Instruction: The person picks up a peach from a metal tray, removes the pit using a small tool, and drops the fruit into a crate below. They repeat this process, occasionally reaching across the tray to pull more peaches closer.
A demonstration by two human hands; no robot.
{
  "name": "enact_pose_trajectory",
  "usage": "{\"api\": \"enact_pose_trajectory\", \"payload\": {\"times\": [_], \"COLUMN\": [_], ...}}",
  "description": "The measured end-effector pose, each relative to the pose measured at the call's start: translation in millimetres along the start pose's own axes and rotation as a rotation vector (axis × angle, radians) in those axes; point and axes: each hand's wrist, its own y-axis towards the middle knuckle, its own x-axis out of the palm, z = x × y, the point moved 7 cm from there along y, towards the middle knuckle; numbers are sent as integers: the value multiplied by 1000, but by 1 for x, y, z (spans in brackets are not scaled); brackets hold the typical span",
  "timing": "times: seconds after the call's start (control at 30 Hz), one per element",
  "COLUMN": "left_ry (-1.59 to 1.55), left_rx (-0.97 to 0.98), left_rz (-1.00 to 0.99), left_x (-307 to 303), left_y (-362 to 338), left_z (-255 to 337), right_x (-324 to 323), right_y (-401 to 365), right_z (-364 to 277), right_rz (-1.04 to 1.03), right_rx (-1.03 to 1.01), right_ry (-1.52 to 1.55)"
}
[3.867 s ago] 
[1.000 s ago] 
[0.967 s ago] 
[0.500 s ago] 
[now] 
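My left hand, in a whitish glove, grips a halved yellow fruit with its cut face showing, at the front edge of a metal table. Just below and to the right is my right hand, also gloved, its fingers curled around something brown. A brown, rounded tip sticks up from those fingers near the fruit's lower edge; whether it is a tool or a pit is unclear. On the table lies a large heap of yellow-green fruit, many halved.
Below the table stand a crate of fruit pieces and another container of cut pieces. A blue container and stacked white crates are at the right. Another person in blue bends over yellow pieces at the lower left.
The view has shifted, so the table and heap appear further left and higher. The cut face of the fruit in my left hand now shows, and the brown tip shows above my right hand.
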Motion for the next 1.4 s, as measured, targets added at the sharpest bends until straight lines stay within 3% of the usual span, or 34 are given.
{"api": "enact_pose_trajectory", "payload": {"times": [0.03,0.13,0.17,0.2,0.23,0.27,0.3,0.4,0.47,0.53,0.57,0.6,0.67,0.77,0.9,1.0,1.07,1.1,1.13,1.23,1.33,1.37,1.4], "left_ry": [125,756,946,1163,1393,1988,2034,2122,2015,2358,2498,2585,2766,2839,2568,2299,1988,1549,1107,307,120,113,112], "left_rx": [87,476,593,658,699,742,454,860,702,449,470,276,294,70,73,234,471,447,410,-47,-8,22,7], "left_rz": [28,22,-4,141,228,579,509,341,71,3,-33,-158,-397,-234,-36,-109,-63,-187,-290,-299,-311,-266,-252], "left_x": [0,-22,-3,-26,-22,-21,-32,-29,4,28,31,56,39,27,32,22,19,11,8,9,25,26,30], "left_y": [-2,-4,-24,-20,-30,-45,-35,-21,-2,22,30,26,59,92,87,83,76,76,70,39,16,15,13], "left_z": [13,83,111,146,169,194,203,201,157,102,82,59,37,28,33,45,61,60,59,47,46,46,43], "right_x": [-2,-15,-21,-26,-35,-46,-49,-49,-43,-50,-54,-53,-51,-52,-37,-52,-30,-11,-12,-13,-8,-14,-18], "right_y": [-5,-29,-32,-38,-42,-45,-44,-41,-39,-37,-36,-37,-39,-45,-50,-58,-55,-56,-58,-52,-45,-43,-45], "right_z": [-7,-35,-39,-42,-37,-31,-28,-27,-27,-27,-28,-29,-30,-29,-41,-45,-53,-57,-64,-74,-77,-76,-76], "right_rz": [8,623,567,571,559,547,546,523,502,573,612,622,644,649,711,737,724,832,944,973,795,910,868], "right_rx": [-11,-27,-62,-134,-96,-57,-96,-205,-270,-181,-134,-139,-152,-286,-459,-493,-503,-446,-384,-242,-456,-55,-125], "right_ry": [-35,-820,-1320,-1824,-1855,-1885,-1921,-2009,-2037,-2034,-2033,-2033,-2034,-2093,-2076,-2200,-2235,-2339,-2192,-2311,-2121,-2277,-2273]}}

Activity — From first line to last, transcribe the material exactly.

Exercise answer —
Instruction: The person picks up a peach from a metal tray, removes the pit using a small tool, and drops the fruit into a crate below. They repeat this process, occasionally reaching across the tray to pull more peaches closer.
A demonstration by two human hands; no robot.
{
  "name": "enact_pose_trajectory",
  "usage": "{\"api\": \"enact_pose_trajectory\", \"payload\": {\"times\": [_], \"COLUMN\": [_], ...}}",
  "description": "The measured end-effector pose, each relative to the pose measured at the call's start: translation in millimetres along the start pose's own axes and rotation as a rotation vector (axis × angle, radians) in those axes; point and axes: each hand's wrist, its own y-axis towards the middle knuckle, its own x-axis out of the palm, z = x × y, the point moved 7 cm from there along y, towards the middle knuckle; numbers are sent as integers: the value multiplied by 1000, but by 1 for x, y, z (spans in brackets are not scaled); brackets hold the typical span",
  "timing": "times: seconds after the call's start (control at 30 Hz), one per element",
  "COLUMN": "left_ry (-1.59 to 1.55), left_rx (-0.97 to 0.98), left_rz (-1.00 to 0.99), left_x (-307 to 303), left_y (-362 to 338), left_z (-255 to 337), right_x (-324 to 323), right_y (-401 to 365), right_z (-364 to 277), right_rz (-1.04 to 1.03), right_rx (-1.03 to 1.01), right_ry (-1.52 to 1.55)"
}
[3.867 s ago] 
[1.000 s ago] 
[0.967 s ago] 
[0.500 s ago] 
[now] 
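My left hand, in a whitish glove, grips a halved yellow fruit with its cut face showing, at the front edge of a metal table. Just below and to the right is my right hand, also gloved, its fingers curled around something brown. A brown, rounded tip sticks up from those fingers near the fruit's lower edge; whether it is a tool or a pit is unclear. On the table lies a large heap of yellow-green fruit, many halved.
Below the table stand a crate of fruit pieces and another container of cut pieces. A blue container and stacked white crates are at the right. Another person in blue bends over yellow pieces at the lower left.
The view has shifted, so the table and heap appear further left and higher. The cut face of the fruit in my left hand now shows, and the brown tip shows above my right hand.
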Motion for the next 1.4 s, as measured, targets added at the sharpest bends until straight lines stay within 3% of the usual span, or 34 are given.
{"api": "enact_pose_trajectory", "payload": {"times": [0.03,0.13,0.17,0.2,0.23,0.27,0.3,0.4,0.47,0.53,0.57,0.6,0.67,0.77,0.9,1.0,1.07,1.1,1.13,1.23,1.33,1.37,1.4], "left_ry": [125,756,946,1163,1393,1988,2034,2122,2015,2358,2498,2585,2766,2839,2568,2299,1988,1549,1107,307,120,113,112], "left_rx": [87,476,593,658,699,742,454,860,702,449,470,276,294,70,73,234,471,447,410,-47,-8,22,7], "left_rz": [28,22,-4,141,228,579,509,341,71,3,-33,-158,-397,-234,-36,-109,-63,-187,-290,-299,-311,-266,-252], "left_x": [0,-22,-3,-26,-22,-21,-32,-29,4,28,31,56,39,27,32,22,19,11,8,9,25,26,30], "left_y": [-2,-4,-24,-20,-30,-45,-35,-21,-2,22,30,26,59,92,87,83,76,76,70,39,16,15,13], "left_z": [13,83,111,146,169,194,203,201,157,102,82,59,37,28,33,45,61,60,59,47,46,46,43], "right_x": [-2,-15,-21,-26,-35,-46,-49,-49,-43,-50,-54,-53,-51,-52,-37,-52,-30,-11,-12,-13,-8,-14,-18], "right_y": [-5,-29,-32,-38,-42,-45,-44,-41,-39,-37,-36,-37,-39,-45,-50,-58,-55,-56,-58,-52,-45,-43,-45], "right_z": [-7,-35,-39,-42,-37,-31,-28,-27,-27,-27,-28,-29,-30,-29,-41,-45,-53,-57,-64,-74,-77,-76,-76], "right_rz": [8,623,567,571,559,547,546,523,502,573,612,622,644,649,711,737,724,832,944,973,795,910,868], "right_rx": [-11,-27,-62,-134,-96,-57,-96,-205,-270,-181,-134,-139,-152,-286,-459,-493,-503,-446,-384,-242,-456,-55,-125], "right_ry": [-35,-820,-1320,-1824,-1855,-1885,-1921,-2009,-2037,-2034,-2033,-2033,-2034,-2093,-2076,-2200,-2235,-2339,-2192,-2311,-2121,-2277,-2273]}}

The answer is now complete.